Task. Your answer should be only the lines below from the one with "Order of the" to the one with "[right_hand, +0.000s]", repeated exactly, ends included.

Supplied information.
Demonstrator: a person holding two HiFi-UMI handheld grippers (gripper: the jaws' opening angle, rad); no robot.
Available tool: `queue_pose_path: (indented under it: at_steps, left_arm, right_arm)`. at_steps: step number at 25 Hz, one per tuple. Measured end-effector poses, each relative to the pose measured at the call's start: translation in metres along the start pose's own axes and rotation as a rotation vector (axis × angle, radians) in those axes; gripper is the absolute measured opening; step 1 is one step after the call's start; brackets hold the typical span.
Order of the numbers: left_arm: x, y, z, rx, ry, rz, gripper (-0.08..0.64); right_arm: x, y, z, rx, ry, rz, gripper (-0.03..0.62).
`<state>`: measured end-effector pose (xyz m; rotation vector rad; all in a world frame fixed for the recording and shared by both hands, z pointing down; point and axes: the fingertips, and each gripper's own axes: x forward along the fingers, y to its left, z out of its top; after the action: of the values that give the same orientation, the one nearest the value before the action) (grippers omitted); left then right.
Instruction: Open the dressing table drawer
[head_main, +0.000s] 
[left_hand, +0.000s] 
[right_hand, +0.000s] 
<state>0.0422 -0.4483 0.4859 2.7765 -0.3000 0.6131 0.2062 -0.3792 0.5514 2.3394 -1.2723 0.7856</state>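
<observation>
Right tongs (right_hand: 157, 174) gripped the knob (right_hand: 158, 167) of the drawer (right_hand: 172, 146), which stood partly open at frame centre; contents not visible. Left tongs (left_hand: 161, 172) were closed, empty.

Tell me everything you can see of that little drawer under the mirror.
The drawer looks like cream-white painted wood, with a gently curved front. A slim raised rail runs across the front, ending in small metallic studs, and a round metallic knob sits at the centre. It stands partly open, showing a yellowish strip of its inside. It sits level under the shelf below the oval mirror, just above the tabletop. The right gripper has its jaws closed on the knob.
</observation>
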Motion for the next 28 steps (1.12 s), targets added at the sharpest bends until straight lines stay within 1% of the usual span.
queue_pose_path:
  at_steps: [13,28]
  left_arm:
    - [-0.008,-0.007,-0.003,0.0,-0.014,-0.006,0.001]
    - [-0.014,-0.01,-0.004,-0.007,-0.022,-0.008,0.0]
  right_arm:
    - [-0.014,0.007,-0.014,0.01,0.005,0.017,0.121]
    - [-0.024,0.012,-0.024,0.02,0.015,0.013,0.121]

Output below.
Order of the numbers: left_arm: x, y, z, rx, ry, rz, gripper (-0.08..0.64); right_arm: x, y, z, rx, ry, rz, gripper (-0.03..0.62).
`<state>`: measured end-effector pose (xyz m; rotation vector rad; all in a world frame fixed for the recording and shared by both hands, z pointing down; point and axes: the fingertips, and each gripper's own axes: x forward along the fingers, y to its left, z out of its top; after the action: of the values that give the same orientation, the one nearest the value before the action) (grippers omitted); left then right.
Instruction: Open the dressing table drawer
[head_main, +0.000s] 
[left_hand, +0.000s] 
[right_hand, +0.000s] 

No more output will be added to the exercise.